Production Governance Playbook
Languages: English · 中文
Agent demos often judge the final answer. Production asks a different set of questions: did the latest change improve the system, can failures be located by layer, is cost controlled, do high-risk actions require approval, and can product/operations teams receive the service?
Every added intelligent capability needs added evidence.
Four Evidence Types
| Evidence | Solves | Agently entrypoint |
|---|---|---|
| Output contract | Whether business systems can consume results | Output Control, Model Response |
| Runtime trace | What happened across request, Action, workflow, environment | Event Center, DevTools |
| State evidence | Whether artifacts, decisions, checkpoints, context are recoverable | Workspace, Long-Running State |
| Scenario regression | Whether prompt/model/tool/flow changes actually improve behavior | DevTools EvaluationBridge, app tests, model judge |
Together they move the system from "this answer looks good" to "this capability can be changed safely".

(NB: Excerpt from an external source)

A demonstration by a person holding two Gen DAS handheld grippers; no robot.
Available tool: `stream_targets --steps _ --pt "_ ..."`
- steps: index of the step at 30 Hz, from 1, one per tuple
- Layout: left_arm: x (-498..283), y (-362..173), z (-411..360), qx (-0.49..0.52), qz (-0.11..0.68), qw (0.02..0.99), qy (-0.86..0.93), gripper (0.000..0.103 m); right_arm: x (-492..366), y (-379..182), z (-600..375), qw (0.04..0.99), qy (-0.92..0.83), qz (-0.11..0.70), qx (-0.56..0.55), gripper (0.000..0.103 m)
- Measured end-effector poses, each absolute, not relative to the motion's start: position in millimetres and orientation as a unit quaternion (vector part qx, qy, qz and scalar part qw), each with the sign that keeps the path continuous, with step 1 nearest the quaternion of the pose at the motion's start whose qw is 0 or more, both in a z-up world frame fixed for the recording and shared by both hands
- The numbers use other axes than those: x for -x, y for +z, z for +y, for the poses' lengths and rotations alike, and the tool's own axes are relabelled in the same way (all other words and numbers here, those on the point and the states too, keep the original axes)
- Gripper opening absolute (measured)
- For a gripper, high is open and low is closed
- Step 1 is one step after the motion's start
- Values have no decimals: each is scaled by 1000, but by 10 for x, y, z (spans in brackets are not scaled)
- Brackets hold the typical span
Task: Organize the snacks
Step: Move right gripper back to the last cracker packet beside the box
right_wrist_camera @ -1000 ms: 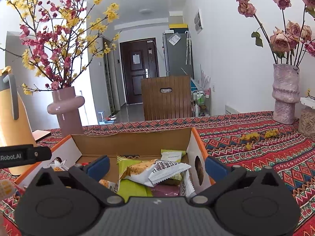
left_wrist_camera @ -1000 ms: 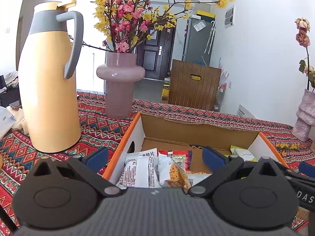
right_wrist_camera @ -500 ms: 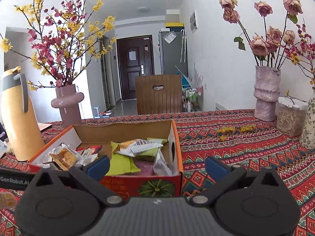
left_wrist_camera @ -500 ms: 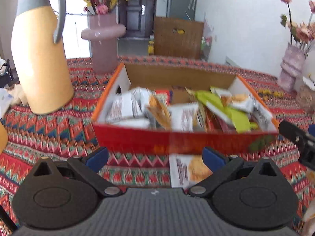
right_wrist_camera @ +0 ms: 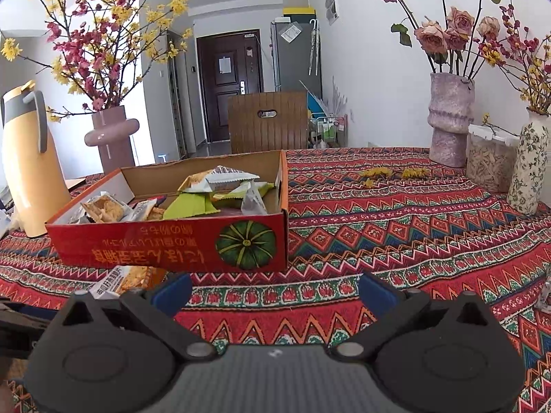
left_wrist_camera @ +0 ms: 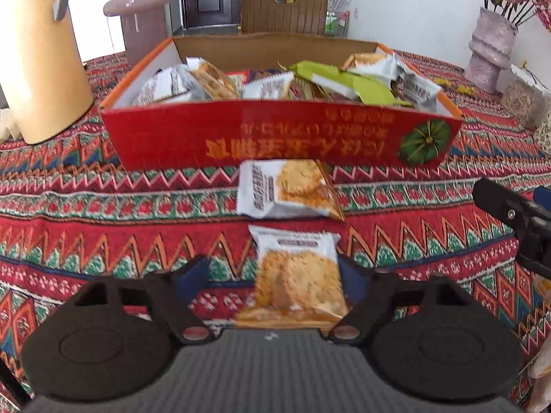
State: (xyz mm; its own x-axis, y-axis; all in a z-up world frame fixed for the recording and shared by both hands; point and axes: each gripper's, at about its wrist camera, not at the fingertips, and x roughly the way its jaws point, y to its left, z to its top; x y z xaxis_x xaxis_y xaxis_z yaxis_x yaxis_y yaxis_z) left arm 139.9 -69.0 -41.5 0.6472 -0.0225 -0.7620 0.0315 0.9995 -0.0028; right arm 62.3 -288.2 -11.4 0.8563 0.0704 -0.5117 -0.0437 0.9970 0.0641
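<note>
The left gripper has just been closing, its jaws half shut around a white-and-orange foil cracker packet lying flat on the red patterned tablecloth, just before the red cardboard snack box. Only the right pad appears to touch it. The packet's long axis runs away from the camera, white end toward the box. It should be pinched across its width, gently, mid-body. The right gripper stands wide open and empty.
</note>
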Motion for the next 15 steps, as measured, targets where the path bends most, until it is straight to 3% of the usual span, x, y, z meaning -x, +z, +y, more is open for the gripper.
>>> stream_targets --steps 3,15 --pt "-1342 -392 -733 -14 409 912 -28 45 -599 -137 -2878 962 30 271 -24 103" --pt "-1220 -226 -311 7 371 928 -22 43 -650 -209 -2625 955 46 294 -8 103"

Eval: Fix Representative Cases First
Minimal eval does not need to cover every online input. Start with cases that represent business risk:
| Case type | Check |
|---|---|
| Normal input | Complete fields, correct flow, consumable output |
| Boundary input | Missing fields, vague intent, long text, duplicate submit |
| High-risk input | Refusal, approval, human handoff, least privilege |
| Regression input | Historical online failures, customer feedback, version change points |
Use the right judge for the risk:
- Fields, enums, required values: structured output and deterministic assertions.
- Business rules: explicit checks such as amount thresholds, reversibility, approval requirements.
- Semantic quality: a second Agently model judge returning structured decisions.
- Human acceptance: retain input, output, judge result, and human conclusion.
Trace: Locate the Failing Layer
A production issue should be locatable to at least one layer:
Gateway
task_id / session_id / trace_id / tenant
Request
model request / output validation / retry
Action
selected action / args / result / error / approval
ExecutionEnvironment
environment declared / approval / ready / failed / released
TriggerFlow
execution_id / chunk / pause / resume / close snapshot
Workspace
artifact refs / decisions / checkpoints / ContextPackEvent Center receives framework-level RuntimeEvent. Production logs, metrics, and audit hooks should correlate by run metadata instead of parsing text messages.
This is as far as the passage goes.